I won't run the numbers again, because I think the meat of my comment is in paragraph 2 and 3.


I take issue with those sections too; you completely ignored that often customers won't know exactly what they want, importance of browsing, and the expert service provided that is the salesperson giving book suggestions and advice to customers.

Your points about alternative revenue streams by providing alternative services are directly covered in 20 year old tv show (black books) where a 'dysfunctional' bookstore either has them already implemented or trials them. For example, coffee is about keeping the customers in the store and browsing, people leave if they get hungry or thirsty. If you're actually deriving substantial profit from your hot drinks, then you're running a niche cafe, and you're in competition against legitimate baristas with fancier machines. It also takes up a large amount of space, and can cause volume issues otherwise.
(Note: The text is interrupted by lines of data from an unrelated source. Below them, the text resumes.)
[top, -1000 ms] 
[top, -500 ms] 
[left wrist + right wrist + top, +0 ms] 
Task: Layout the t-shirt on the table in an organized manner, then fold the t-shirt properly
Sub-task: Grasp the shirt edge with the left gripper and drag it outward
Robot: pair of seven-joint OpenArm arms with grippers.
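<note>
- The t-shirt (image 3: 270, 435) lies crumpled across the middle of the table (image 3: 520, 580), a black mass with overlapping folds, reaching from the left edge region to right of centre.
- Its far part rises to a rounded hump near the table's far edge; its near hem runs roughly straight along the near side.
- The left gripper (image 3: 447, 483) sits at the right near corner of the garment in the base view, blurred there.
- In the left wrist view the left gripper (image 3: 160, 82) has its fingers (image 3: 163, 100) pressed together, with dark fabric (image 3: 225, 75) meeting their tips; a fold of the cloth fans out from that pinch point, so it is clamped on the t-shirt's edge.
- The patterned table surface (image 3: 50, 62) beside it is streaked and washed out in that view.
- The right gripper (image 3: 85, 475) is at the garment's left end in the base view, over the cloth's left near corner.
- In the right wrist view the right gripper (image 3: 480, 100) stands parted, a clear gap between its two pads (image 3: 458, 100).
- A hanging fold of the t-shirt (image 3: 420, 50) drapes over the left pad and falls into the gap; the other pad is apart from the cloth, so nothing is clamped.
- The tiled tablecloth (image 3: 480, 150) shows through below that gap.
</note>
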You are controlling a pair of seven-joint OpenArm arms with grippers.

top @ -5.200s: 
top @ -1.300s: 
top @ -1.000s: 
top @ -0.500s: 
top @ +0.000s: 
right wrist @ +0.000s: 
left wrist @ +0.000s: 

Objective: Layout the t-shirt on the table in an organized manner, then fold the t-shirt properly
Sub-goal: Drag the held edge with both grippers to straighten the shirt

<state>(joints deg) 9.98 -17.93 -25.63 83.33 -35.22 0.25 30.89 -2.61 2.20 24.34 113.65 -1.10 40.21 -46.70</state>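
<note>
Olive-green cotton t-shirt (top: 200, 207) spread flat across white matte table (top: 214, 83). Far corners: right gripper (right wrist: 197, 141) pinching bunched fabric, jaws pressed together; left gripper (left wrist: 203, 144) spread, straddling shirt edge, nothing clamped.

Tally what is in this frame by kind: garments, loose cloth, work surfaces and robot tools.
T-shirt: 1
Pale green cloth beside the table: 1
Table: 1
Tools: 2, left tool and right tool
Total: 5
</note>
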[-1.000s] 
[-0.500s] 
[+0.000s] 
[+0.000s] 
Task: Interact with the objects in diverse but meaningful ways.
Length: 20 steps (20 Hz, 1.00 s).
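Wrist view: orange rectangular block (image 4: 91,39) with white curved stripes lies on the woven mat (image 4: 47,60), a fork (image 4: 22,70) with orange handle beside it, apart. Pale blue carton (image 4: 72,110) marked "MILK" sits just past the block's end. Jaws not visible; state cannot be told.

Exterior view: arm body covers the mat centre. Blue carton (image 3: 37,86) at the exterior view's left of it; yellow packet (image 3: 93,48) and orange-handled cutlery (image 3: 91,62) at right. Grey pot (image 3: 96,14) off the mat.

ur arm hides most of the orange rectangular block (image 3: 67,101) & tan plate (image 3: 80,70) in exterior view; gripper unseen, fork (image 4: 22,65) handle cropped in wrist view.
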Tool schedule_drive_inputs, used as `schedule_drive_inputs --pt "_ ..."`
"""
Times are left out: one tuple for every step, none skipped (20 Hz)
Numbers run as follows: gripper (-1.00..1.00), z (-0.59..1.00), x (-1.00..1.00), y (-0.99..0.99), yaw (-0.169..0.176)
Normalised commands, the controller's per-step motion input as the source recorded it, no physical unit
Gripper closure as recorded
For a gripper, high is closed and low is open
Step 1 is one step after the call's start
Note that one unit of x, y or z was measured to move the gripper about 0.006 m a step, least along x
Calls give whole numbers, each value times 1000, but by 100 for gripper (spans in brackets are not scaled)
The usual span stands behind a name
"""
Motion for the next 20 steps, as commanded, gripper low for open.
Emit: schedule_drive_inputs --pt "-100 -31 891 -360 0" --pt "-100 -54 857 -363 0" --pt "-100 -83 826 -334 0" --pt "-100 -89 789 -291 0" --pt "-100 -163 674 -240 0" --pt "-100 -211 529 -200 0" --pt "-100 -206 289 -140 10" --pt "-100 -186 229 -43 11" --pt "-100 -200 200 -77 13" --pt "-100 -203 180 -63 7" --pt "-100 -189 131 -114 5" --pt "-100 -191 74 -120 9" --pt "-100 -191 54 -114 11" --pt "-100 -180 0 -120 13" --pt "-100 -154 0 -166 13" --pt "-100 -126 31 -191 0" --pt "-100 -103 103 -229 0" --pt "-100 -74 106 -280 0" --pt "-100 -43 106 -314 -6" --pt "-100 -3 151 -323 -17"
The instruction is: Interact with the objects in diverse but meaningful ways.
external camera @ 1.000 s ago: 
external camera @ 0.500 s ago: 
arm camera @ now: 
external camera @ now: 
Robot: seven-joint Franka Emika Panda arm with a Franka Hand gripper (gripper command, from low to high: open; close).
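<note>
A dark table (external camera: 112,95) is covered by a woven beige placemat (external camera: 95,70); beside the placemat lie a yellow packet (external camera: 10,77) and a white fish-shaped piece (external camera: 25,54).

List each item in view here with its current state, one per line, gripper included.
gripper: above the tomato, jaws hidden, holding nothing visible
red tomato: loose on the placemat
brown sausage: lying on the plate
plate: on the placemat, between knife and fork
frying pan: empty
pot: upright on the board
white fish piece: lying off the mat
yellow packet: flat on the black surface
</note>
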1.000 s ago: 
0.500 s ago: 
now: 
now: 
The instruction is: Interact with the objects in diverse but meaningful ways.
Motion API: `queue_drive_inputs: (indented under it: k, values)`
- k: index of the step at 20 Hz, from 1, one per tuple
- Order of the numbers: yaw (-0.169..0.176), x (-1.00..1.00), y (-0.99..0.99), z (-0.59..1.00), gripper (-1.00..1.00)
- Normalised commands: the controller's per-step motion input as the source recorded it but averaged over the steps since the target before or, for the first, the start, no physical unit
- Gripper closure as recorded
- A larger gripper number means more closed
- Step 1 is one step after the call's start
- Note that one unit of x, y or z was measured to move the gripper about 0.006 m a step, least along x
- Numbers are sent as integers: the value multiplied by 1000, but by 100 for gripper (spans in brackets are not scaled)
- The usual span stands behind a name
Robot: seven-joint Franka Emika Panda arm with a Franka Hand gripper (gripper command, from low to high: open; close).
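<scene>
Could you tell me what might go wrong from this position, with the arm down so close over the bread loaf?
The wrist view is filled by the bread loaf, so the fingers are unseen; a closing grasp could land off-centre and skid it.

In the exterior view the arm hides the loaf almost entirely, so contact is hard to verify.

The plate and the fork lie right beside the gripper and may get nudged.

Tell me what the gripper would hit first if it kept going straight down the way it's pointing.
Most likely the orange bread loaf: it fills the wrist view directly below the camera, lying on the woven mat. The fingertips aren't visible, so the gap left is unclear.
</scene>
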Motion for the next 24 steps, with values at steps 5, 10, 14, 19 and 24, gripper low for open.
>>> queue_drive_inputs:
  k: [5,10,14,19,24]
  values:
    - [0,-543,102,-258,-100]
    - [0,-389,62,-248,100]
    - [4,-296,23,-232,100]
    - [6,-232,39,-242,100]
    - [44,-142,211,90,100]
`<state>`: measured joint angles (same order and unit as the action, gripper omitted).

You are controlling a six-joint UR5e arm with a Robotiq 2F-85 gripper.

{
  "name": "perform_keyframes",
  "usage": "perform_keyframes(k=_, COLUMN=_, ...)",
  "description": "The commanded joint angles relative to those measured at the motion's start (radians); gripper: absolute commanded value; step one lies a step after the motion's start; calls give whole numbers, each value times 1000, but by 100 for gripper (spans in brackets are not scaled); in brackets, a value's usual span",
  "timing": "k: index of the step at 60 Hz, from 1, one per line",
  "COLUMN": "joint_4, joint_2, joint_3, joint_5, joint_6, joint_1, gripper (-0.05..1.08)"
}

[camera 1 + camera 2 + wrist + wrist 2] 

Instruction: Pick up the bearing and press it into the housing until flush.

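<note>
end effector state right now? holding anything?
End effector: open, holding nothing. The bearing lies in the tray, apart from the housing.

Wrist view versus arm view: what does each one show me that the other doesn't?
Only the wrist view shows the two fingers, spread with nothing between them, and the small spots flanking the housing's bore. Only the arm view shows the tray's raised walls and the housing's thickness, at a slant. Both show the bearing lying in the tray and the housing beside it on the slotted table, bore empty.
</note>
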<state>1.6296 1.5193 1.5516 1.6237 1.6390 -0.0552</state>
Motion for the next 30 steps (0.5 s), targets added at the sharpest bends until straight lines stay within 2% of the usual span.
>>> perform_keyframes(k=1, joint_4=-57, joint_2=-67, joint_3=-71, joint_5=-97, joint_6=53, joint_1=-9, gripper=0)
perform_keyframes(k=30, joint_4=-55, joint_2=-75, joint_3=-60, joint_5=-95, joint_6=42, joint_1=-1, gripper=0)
Most secondhand bookstores are small, and items have a large volume-time footprint i.e. the turnover of any individual item is low. Get rid of all the low margin books for dining, and you ruin the browsing experience in multiple ways. You're just suggesting the secondhand bookstore should ditch it's secondhand books, and instead sell only high turnover popular stuff i.e. compete with modern normal bookstores, which are already doing beyond what you've suggested.


> you can use it as an opportunity to remove inventory that wasn't selling anyway

If you don't have a database of your inventory, you don't know what's selling and what's not, apart from hazy memories of employees and the amount of dust on the shelf.